Bolsa repete tendência e tem novo mês de perdas

 Renda fixa, mais uma vez, mostrou-se mais rentável quando comparada aos investimentos de risco

Yolanda Fordelone, do Economia & Negócios,

31 de maio de 2011 | 18h42

O cenário de renda variável negativa e aplicações conservadoras entre as melhores opções de investimento se repetiu em maio. A Bolsa de Valores de São Paulo (Bovespa) teve a pior rentabilidade de maio, com perdas de 2,29%.

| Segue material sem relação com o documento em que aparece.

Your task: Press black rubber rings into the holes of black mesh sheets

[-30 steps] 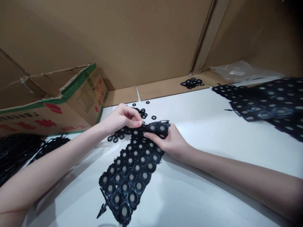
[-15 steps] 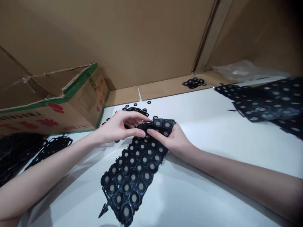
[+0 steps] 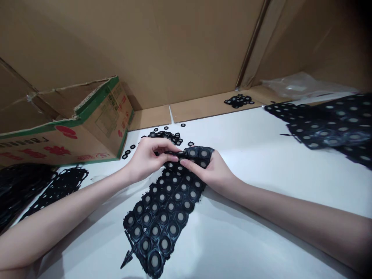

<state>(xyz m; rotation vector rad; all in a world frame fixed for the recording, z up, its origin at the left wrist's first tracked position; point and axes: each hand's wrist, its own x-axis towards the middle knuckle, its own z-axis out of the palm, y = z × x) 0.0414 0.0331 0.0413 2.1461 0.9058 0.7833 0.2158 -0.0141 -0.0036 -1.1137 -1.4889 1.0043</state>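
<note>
Bare left hand (image 3: 151, 157), bare right hand (image 3: 216, 170); bare slim forearms (image 3: 84, 203), narrow wrists (image 3: 126, 174).

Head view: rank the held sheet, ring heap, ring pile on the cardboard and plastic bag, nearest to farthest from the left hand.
From the left hand:
1. Held sheet: at its fingertips.
2. Ring heap: just behind it.
3. Ring pile: at the back, right of centre.
4. Plastic bag: back right.

Green-edged carton (image 3: 101, 126), clear plastic (image 3: 302, 86)
</note>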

"A queda chegou a ser pior, mas se diminuiu na última semana com a recuperação da situação fiscal na Europa", diz o analista-chefe da corretora Concórdia, Leonardo Zanfelício. Entre os motivos, o especialista cita a piora da situação fiscal da Grécia, a pressão inflacionária nos países emergentes e as consequentes medidas contracionistas que estão sendo adotadas e podem diminuir o crescimento destes. "Outro fato importante foi a denúncia contra o ministro Palocci. Esses fatos, em conjunto com o cenário internacional, levaram a bolsa brasileira a oscilar muito", diz o administrador de investimentos, Fábio Colombo.

Com a queda de maio, a bolsa já acumula perda de 6,76% no ano. Petrobrás e Vale puxam a desvalorização. As ações mais líquidas do mercado acompanham a queda do preço das commodities. Ao longo de 2011, a troca de direção na Vale e as incertezas quanto à capitalização e exploração do pré-sal por parte da Petrobrás fez as ações caírem 5,71% e 10,02%, respectivamente.

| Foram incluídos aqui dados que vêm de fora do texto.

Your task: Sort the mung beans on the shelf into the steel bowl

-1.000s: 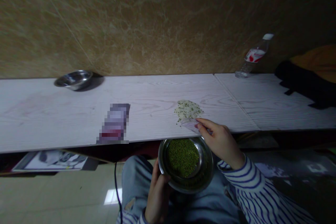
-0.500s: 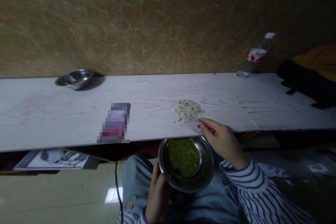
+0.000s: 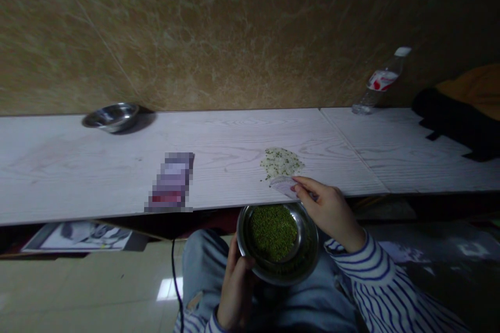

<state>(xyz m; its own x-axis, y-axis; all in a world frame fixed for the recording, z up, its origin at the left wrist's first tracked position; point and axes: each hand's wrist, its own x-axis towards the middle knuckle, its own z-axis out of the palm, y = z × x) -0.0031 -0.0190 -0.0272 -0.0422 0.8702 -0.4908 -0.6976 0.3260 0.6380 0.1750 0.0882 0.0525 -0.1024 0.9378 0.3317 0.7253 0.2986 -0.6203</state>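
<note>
My left hand point(image 3: 237, 286) grips the left rim of a steel bowl point(image 3: 308, 263), which sits above my lap just below the table edge. Green mung beans point(image 3: 273, 231) cover much of its bottom. Between thumb and fingers, my right hand point(image 3: 326, 210) pinches a clear plastic protractor point(image 3: 281, 186), its curved side facing away from me. The protractor lies at the near edge of a small heap of white grains, like rice, mixed with green beans point(image 3: 282, 163) on the white table point(image 3: 230, 132). A few loose beans are scattered at the heap's left side.
An empty-looking steel bowl point(image 3: 113, 118) stands at the back left by the wall. A pixelated flat object point(image 3: 172, 182) lies left of the heap. A water bottle point(image 3: 377, 83) and dark cloth point(image 3: 457, 122) are at the back right. A black cable point(image 3: 175, 281) hangs below the table.
My right hand and the protractor have shifted slightly left along the near side of the heap. The bowl in my left hand has moved a touch right and up.
</note>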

Para os próximos meses, a perspectiva não é de grandes altas, apenas valorizações pontuais. "Estamos indicando bancos, energia elétrica e consumo interno", diz Zanfelício.

Especialistas recomendam compras graduais de ações, a fim de adquirir os papéis em momentos de baixa e de alta do mercado, fazendo um preço-médio. "Neste cenário bem especulativo há pouca análise fundamentalista e bastante análise gráfica", compara o professor e coordenador de gestão financeira e ciências contábeis da Veris Faculdades, do Grupo Ibmec Educacional, Fabrício Pessato Ferreira.

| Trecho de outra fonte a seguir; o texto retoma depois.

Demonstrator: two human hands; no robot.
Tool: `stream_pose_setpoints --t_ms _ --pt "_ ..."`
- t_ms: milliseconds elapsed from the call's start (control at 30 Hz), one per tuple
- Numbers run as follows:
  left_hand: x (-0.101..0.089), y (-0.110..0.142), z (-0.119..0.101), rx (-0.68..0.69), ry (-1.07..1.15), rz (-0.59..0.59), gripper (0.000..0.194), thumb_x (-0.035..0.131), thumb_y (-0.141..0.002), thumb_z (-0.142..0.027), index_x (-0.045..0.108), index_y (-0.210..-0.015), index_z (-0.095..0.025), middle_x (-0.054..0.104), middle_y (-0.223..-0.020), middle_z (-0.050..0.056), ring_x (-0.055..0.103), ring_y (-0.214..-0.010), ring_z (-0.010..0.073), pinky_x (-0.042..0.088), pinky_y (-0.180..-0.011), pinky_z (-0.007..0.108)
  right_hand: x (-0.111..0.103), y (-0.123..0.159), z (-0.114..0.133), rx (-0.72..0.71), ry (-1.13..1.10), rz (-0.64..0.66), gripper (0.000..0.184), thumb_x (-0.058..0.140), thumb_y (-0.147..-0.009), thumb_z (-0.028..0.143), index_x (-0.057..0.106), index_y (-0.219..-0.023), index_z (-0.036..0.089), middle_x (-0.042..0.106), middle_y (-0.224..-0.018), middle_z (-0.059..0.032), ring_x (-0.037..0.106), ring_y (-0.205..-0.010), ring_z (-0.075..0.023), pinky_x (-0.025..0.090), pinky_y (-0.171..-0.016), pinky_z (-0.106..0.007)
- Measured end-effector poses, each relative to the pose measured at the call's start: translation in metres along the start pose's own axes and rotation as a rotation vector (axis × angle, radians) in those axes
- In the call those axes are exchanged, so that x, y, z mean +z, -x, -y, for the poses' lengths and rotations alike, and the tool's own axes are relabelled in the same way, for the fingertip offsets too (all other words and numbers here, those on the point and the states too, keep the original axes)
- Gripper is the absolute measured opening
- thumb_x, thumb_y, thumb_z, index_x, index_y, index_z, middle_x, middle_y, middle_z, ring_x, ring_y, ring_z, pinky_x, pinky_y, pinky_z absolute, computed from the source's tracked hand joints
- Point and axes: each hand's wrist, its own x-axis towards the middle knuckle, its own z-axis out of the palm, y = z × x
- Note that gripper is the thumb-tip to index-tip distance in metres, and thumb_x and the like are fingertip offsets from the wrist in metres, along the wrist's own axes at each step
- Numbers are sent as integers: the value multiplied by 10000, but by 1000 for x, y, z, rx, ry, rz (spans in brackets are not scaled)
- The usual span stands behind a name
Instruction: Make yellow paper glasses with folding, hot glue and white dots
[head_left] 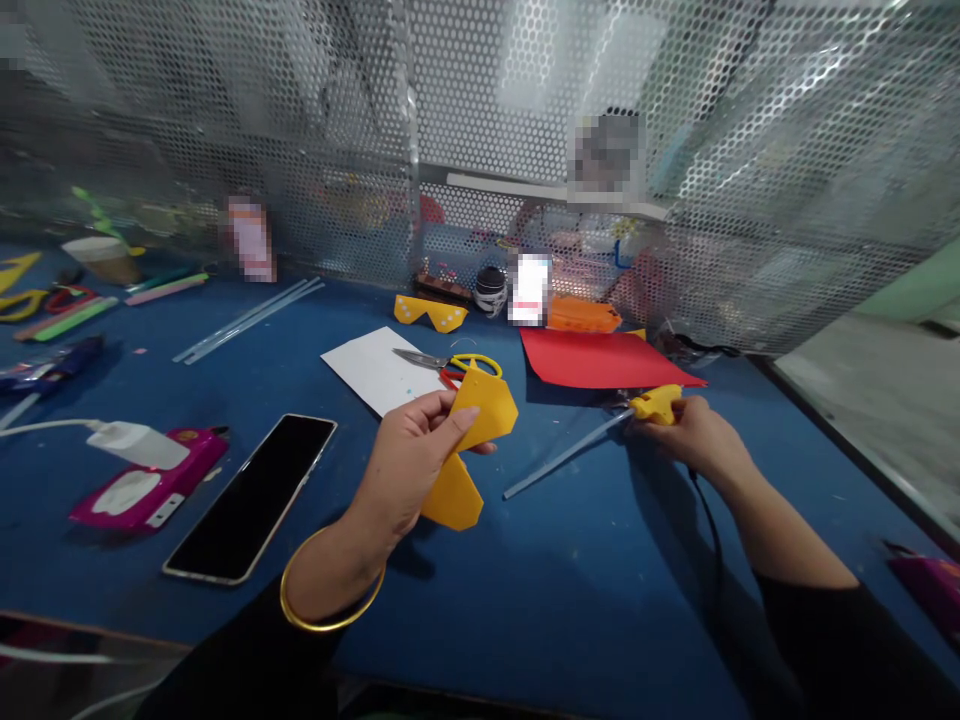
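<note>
Left hand (409, 455) pinches yellow cutout (489, 408); right hand (703, 437) grips yellow glue gun (655, 404), right of cutout; clear stick (566, 455) slants between.

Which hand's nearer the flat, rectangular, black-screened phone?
Left. Left hand is right of the black-screened phone, not touching; right hand is much farther right, holding a yellow corded glue gun.

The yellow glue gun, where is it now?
In the head view, the glue gun is right of centre, in the right hand, just this side of the red sheet.
</note>
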Motion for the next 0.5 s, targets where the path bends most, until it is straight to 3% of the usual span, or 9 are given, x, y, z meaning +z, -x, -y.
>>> stream_pose_setpoints --t_ms 100,233,500 --pt "-1 1 1 10 13 13 237 823 -784 -324 757 -938 -156 797 -876 55 727 -648 144 530 -612 223 1 4 0 32 0 30 718 703 -703 596 565 -1219 116 754 -835 -148 720 -736 -328 492 -618 -383" --pt "-1 2 0 8 22 16 241 819 -789 -317 756 -950 -149 799 -890 55 724 -652 131 527 -622 211 3 18 -4 39 -5 20 705 664 -720 619 571 -1210 121 752 -965 -205 726 -848 -373 501 -675 -416" --pt "-1 3 1 16 37 40 235 812 -795 -311 755 -954 -148 796 -882 52 718 -634 125 530 -628 217 6 54 -18 9 -84 -19 572 609 -724 516 622 -1175 164 757 -1064 -173 717 -910 -343 493 -700 -392"
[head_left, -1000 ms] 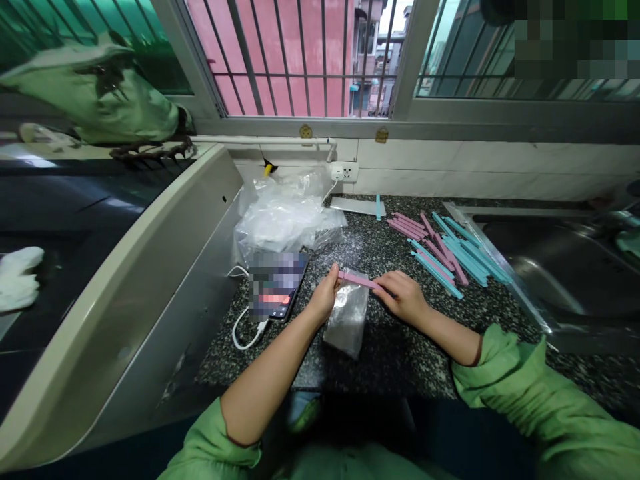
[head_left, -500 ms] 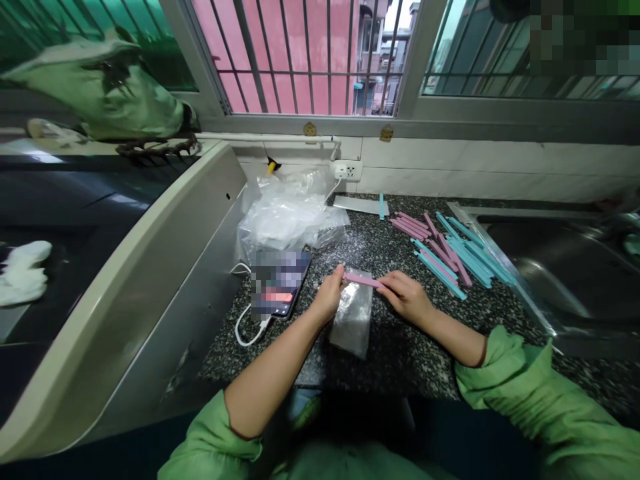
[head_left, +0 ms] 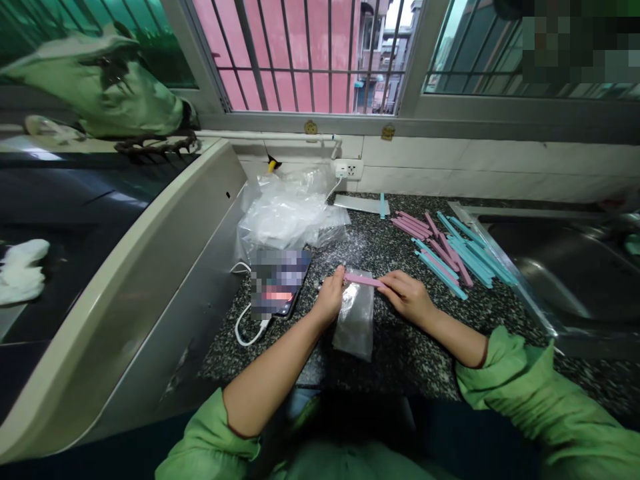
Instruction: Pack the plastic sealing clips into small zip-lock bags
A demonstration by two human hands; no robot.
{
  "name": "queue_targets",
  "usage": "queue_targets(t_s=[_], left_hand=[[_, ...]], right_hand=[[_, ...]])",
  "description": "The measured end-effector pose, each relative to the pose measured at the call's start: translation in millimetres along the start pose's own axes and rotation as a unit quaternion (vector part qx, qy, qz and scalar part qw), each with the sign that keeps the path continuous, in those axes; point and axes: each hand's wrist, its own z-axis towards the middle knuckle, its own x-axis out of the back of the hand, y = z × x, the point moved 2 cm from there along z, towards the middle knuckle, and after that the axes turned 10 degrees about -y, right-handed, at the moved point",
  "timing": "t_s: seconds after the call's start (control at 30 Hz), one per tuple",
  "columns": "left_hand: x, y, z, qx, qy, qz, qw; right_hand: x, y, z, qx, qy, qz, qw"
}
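A pink bag sealing clip (head_left: 363,280) stretches between my two hands, lying across the top of a small clear plastic bag (head_left: 354,327). My left hand (head_left: 329,296) is closed on the clip's left end, right at the bag's upper corner. The fingers of my right hand (head_left: 407,295) pinch its right end. The bag hangs down from the clip toward the counter's front edge; whether it rests on the counter I cannot tell. To the right lie several loose pink clips (head_left: 411,225) and several blue clips (head_left: 470,259).
A heap of clear plastic bags (head_left: 287,213) sits at the back left, with a phone (head_left: 287,287) and its white cable in front. A flat bag (head_left: 357,203) with a blue clip lies near the wall socket (head_left: 353,169). The metal sink (head_left: 555,273) is at right, the stove side (head_left: 165,293) at left.
The plastic bag's lower end has swung slightly to the right. Both hands keep their grip on the pink clip in nearly the same place.
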Motion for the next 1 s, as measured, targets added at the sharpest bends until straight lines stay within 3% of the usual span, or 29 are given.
queue_targets(t_s=[0.27, 1.0], left_hand=[[0.9, 0.1, -0.2, -0.009, 0.006, 0.007, 1.000], [-2.1, 1.0, -0.4, 0.014, 0.001, -0.093, 0.996]], right_hand=[[2.0, -2.1, 0.9, -0.003, -0.005, -0.002, 1.000], [1.9, -2.0, 1.1, -0.004, 0.004, -0.001, 1.000]])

O ouro, que teve recuo de 0,88% em maio e de 3,90 desde janeiro, não é indicado para pessoas físicas, segundo especialistas. Além de ter pouca liquidez, em geral, os contratos negociados na Bolsa de Mercadorias e Futuros têm valor alto.

Renda fixa, DI e poupança

Entre as aplicações conservadoras mais tradicionais, os fundos de renda fixa se saíram melhor, com alta de 0,85% em maio. "Os fundos DI alocam boa parte da carteira em títulos pós-fixados e o juro futuro, apesar de ainda indicar uma alta, tem se ajustado para baixo", diz Ferreira para justificar o melhor desempenho dos fundos de renda fixa diante dos DI (alta de 0,79% no mês).

A taxa básica de juros (Selic), atualmente em 12% ao ano, deve ter novas altas até o fim de 2011. Assim, a rentabilidade nos fundos DI ainda vai subir mais, mas não muito, segundo especialistas. "Vai chegar a 12,5%, estourando 13%, dependendo da taxa de administração", calcula o professor. O retorno em relação a renda fixa tende a ficar cada vez mais próximo.

Os CDBs, cuja rentabilidade teve variação entre 0,59% e 0,73% em maio, são recomendados para quantias a partir de R$ 10 mil, pois quanto maior a carteira do investidor melhor o juro pago pelos bancos.

A caderneta de poupança, que teve retorno de 0,66%, continua a ser indicada para fazer reservas de valor.

Moedas

As duas principais moedas negociadas no mercado cambial registraram alta modestas no mês de maio. O euro ganhou 0,26% e o dólar teve leve alta de 0,32%.